A Heart-Opener You Can Eat

If you need convincing that chocolate, or, more specifically, cacao, which is chocolate in its purest state, is good for you, read our post on its physical and emotional benefits. And if you’re looking for a Valentine’s Day appropriate way to enjoy cacao on your own or with someone you love, here’s a recipe proven to warm hearts.

Cacao + Sea Salt Brownies

 

You need:

  • 1/2 cup + 2 tablespoons coconut oil, firm, not liquid
  • 3/4 cup maple syrup
  • 3/4 cup + 2 tablespoons raw cacao powder
  • 1/4 teaspoon salt
  • 1/2 teaspoon vanilla
  • 2 eggs
  • 1/2 cup almond flour (or flour of choice)
  • good flaky salt to taste (I use Maldon)

Preheat the oven to 325°. Combine the coconut oil, maple syrup, cacao, and salt in a double broiler. Stir until shiny and free of clumps.

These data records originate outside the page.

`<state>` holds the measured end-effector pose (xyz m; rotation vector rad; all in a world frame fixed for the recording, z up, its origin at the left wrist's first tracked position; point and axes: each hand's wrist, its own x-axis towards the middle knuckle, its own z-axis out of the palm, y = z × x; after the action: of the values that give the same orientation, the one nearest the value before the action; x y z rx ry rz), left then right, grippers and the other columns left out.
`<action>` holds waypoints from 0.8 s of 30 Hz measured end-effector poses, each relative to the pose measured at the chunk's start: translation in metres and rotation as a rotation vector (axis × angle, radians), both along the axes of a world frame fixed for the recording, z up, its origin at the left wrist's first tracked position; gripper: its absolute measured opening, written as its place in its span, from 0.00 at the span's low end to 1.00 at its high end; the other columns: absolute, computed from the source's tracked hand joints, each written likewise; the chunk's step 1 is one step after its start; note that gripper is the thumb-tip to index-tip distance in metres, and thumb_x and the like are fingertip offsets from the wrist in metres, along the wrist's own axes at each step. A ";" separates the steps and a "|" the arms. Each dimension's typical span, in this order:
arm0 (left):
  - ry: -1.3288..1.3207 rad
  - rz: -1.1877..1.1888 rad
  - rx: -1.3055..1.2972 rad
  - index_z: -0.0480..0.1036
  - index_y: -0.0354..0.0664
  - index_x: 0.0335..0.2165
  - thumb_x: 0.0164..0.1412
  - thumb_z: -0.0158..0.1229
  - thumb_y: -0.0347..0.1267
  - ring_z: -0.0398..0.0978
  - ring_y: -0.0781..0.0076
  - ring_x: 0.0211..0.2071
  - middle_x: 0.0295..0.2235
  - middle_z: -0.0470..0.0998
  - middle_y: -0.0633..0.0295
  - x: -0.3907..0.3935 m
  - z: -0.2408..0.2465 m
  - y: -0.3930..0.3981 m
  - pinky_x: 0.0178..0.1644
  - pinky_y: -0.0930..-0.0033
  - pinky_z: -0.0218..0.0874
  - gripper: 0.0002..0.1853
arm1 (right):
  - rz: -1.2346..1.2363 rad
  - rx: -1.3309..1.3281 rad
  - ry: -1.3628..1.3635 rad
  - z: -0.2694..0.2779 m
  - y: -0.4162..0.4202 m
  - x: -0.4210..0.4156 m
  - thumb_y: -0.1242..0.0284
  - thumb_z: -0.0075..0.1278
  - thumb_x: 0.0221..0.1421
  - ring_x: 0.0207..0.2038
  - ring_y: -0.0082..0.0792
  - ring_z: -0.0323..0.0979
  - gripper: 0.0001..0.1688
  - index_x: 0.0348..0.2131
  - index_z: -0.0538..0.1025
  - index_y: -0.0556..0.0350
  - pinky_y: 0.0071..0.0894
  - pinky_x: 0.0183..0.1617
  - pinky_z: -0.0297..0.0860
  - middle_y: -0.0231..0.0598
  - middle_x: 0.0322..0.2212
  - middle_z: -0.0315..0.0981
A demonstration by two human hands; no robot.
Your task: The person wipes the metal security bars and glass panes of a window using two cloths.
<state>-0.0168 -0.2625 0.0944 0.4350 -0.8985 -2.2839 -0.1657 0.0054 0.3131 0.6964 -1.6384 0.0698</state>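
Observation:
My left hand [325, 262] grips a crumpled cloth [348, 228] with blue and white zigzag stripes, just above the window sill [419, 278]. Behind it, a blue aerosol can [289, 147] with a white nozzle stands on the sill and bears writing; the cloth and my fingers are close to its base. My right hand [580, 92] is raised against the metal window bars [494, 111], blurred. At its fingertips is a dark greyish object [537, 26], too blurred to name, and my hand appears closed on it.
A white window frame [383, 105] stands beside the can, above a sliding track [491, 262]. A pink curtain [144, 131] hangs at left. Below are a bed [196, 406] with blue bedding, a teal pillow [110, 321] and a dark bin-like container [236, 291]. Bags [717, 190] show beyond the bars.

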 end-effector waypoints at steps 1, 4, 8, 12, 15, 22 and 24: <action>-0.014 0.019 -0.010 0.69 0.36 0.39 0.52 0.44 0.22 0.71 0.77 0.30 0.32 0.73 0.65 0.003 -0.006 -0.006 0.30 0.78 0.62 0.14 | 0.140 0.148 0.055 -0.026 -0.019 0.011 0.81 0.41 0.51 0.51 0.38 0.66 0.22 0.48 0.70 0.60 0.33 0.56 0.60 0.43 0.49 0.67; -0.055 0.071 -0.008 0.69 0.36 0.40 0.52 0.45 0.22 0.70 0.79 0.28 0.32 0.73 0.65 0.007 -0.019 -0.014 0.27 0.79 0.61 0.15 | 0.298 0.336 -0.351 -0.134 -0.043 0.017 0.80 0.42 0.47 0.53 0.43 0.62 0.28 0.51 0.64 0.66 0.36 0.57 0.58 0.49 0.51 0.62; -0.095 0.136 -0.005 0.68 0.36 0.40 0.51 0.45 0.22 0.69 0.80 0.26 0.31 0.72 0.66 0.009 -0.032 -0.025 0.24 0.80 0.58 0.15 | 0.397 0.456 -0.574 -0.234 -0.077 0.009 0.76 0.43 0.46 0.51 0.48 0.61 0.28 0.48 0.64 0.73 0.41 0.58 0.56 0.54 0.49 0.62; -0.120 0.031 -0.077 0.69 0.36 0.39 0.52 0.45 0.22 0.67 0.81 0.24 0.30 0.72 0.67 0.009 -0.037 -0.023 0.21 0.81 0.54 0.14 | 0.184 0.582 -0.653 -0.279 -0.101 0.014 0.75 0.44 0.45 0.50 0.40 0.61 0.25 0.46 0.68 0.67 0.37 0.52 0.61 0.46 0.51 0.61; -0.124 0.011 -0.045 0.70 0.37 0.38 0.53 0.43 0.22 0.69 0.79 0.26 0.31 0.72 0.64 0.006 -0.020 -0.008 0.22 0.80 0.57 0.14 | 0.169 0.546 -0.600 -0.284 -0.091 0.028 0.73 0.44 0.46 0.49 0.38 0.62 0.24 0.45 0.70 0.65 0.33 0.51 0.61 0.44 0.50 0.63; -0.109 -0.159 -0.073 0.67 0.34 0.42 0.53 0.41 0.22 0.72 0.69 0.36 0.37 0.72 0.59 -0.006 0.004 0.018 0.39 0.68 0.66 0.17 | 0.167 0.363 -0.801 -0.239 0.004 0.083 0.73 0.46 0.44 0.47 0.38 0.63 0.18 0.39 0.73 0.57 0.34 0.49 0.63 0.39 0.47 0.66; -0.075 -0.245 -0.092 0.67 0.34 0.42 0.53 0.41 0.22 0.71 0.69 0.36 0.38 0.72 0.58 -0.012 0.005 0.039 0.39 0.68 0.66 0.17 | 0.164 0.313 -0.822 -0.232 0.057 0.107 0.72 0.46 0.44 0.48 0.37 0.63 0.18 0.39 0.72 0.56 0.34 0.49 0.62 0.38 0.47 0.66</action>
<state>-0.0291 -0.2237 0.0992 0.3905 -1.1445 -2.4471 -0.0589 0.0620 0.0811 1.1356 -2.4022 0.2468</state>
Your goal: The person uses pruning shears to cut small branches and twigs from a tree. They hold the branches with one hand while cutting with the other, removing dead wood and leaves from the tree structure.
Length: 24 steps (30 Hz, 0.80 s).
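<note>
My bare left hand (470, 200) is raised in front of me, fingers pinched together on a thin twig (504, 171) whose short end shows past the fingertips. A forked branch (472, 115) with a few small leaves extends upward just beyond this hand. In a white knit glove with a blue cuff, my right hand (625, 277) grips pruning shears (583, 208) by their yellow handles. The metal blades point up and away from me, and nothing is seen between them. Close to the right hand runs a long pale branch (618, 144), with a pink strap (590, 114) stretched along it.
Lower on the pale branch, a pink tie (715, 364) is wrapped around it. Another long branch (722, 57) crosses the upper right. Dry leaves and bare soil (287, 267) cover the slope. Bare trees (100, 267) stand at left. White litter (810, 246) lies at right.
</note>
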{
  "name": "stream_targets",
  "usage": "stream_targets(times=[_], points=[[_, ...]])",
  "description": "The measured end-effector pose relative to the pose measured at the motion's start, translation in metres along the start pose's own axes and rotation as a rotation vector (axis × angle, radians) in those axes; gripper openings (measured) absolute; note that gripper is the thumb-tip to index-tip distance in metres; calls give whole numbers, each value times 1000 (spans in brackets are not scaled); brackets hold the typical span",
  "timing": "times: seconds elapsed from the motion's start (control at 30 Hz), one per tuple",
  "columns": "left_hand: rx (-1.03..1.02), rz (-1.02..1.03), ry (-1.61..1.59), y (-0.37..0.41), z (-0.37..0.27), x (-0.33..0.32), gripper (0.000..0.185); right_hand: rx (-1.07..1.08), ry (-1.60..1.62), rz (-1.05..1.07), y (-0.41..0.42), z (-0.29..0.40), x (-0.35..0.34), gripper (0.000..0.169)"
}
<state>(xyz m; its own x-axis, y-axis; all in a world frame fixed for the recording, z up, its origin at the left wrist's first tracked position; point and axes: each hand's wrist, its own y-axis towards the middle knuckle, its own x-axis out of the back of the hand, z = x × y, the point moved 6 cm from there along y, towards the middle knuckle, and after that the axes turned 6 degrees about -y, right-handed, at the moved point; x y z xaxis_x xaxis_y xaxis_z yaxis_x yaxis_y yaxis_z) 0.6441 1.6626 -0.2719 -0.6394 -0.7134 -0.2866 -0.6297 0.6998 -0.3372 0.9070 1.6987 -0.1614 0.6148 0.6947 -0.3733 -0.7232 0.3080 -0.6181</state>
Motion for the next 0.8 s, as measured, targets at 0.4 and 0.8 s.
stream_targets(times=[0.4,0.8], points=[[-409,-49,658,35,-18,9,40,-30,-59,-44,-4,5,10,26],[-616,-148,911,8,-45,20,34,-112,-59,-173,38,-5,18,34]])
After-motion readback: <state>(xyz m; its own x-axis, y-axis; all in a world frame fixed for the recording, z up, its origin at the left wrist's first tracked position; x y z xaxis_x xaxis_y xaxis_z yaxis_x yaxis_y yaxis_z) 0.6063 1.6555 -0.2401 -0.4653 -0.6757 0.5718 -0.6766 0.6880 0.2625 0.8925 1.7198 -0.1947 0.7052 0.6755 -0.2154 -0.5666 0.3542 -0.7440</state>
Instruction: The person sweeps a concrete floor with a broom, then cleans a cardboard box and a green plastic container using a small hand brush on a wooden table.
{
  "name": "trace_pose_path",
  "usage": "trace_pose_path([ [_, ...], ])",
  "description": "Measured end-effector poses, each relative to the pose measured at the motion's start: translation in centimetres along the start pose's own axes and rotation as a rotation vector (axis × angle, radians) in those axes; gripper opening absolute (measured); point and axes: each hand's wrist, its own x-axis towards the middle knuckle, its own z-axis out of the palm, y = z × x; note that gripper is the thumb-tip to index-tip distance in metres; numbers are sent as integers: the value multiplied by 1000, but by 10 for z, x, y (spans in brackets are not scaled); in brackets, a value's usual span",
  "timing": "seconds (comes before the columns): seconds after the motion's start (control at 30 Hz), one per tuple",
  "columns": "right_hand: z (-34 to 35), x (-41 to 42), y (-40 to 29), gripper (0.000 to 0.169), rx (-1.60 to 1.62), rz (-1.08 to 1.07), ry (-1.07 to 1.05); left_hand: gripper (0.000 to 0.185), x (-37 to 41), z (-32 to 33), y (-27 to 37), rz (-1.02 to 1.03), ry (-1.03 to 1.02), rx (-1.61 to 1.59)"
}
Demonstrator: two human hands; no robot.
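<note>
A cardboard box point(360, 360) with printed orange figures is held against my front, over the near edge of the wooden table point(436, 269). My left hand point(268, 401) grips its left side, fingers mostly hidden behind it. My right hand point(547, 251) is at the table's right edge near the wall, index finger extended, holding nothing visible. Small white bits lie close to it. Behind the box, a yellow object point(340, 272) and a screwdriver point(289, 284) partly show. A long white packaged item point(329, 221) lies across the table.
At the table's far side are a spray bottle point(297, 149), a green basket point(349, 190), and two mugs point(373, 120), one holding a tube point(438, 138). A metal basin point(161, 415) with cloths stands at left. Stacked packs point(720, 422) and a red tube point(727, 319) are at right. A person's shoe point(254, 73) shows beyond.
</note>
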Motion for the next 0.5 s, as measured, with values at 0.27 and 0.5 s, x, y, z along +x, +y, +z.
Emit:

Remove from the heat and let cool a little. You should be able to comfortably dip your finger into the mixture. Add the vanilla and gently beat the eggs in one at a time. Stir in the flour.

Pour into an 8 x 8″ baking dish, either with parchment paper lining the bottom and sides, or coconut oil coating the dish.

Salt!

Bake for 20 – 25 minutes.

Happy Valentine’s Day!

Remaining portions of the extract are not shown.